> _Aim of the task_:
Give the data again word for word; drop the pictures.

> _Data extract_:

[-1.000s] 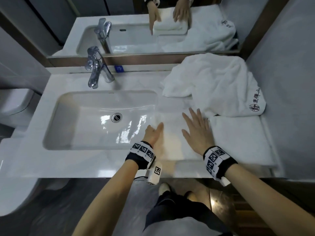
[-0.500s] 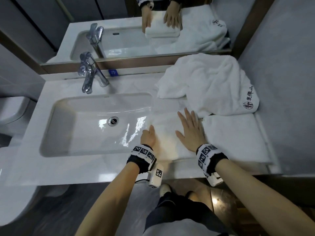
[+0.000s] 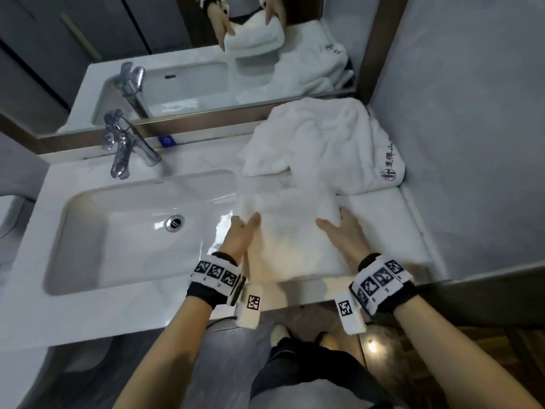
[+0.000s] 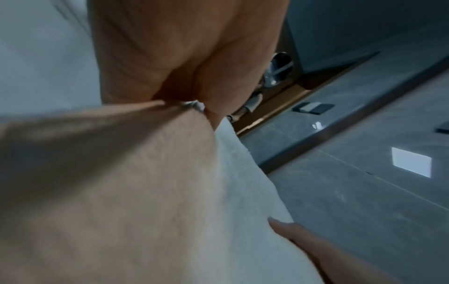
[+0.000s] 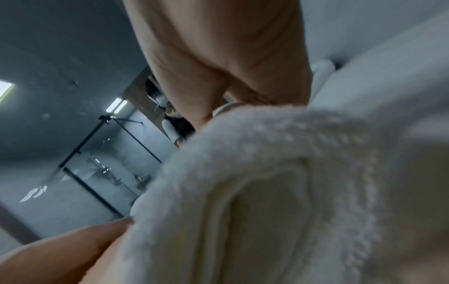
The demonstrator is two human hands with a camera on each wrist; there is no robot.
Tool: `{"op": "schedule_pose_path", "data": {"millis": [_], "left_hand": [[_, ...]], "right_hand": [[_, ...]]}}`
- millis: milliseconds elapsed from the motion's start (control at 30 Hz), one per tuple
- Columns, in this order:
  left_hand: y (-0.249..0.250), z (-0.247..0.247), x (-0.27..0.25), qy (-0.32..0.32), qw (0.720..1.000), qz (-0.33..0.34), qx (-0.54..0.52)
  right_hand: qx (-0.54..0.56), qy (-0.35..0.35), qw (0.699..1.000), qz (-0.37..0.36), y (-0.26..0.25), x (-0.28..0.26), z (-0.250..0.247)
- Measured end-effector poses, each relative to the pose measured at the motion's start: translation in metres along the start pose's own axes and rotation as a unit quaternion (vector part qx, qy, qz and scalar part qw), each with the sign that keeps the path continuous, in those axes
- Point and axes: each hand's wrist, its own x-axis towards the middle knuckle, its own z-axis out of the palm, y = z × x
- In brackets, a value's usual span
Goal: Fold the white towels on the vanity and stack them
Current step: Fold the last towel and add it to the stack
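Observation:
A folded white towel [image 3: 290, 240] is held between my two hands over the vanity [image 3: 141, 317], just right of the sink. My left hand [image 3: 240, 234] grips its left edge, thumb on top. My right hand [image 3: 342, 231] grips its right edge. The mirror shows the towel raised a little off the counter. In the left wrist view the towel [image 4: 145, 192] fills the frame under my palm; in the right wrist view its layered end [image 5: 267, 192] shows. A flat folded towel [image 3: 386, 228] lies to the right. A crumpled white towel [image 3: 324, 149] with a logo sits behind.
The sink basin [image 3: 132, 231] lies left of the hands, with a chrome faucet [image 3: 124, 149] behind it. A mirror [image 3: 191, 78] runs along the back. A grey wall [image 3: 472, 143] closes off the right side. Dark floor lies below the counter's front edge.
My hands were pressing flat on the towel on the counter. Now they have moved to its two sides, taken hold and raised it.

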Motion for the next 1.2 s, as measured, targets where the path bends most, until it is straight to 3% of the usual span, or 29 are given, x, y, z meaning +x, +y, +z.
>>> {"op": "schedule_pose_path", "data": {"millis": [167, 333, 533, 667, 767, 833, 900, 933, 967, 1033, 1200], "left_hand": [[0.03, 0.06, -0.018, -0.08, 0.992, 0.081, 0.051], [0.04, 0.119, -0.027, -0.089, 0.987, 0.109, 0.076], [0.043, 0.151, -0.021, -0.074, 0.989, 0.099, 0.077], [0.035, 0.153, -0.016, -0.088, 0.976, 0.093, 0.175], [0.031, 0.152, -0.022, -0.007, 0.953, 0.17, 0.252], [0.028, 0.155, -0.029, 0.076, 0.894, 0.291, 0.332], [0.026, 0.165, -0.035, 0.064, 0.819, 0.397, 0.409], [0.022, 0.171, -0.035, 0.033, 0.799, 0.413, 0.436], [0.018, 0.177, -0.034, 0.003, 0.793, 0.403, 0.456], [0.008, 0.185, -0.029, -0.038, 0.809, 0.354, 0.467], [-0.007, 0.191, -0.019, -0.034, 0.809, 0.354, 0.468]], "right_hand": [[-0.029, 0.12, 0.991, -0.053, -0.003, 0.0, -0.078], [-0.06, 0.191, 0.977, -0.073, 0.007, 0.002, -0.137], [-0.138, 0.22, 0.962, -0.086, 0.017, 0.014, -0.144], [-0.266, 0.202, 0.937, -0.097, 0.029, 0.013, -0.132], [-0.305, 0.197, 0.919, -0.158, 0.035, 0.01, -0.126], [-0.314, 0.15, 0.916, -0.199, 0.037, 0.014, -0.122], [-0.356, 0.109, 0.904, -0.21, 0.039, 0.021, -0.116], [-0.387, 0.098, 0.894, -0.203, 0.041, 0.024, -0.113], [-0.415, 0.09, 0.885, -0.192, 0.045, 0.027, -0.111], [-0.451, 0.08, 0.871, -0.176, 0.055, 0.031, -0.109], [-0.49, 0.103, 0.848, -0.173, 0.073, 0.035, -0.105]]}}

> _Result below_:
[-1.000s] 
[-0.500s] 
[+0.000s] 
[+0.000s] 
[+0.000s] 
The demonstrator is two human hands with a camera on each wrist; there is no robot.
Tool: `{"op": "schedule_pose_path", "data": {"millis": [_], "left_hand": [[_, ...]], "right_hand": [[_, ...]]}}`
- millis: milliseconds elapsed from the motion's start (control at 30 Hz), one per tuple
- Columns, in this order:
  left_hand: y (-0.249..0.250), z (-0.247..0.247), x (-0.27..0.25), qy (-0.32..0.32), qw (0.720..1.000), qz (-0.33..0.34), qx (-0.54..0.52)
  right_hand: qx (-0.54..0.56), qy (-0.35..0.35), qw (0.699..1.000), qz (-0.37..0.36), y (-0.26..0.25), x (-0.28..0.26), z (-0.250..0.247)
- Measured end-effector poses, each relative to the pose measured at the motion's start: translation in metres along the start pose's own axes and rotation as a unit quaternion (vector part qx, qy, qz and scalar part qw), each with the sign that keeps the path continuous, in those axes
- Point and axes: each hand's wrist, its own x-axis towards the middle knuckle, its own z-axis out of the palm, y = z × x
- In brackets, a value's usual span
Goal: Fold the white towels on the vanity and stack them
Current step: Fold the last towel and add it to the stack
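Observation:
A folded white towel [image 3: 290, 240] is held between my two hands over the vanity [image 3: 141, 317], just right of the sink. My left hand [image 3: 240, 234] grips its left edge, thumb on top. My right hand [image 3: 342, 231] grips its right edge. The mirror shows the towel raised a little off the counter. In the left wrist view the towel [image 4: 145, 192] fills the frame under my palm; in the right wrist view its layered end [image 5: 267, 192] shows. A flat folded towel [image 3: 386, 228] lies to the right. A crumpled white towel [image 3: 324, 149] with a logo sits behind.
The sink basin [image 3: 132, 231] lies left of the hands, with a chrome faucet [image 3: 124, 149] behind it. A mirror [image 3: 191, 78] runs along the back. A grey wall [image 3: 472, 143] closes off the right side. Dark floor lies below the counter's front edge.
My hands were pressing flat on the towel on the counter. Now they have moved to its two sides, taken hold and raised it.
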
Motion for the next 1.2 s, as measured, targets where the path bends most, until it is straight to 3% of the usual span, or 29 are given, x, y, z meaning +x, +y, +z.
>>> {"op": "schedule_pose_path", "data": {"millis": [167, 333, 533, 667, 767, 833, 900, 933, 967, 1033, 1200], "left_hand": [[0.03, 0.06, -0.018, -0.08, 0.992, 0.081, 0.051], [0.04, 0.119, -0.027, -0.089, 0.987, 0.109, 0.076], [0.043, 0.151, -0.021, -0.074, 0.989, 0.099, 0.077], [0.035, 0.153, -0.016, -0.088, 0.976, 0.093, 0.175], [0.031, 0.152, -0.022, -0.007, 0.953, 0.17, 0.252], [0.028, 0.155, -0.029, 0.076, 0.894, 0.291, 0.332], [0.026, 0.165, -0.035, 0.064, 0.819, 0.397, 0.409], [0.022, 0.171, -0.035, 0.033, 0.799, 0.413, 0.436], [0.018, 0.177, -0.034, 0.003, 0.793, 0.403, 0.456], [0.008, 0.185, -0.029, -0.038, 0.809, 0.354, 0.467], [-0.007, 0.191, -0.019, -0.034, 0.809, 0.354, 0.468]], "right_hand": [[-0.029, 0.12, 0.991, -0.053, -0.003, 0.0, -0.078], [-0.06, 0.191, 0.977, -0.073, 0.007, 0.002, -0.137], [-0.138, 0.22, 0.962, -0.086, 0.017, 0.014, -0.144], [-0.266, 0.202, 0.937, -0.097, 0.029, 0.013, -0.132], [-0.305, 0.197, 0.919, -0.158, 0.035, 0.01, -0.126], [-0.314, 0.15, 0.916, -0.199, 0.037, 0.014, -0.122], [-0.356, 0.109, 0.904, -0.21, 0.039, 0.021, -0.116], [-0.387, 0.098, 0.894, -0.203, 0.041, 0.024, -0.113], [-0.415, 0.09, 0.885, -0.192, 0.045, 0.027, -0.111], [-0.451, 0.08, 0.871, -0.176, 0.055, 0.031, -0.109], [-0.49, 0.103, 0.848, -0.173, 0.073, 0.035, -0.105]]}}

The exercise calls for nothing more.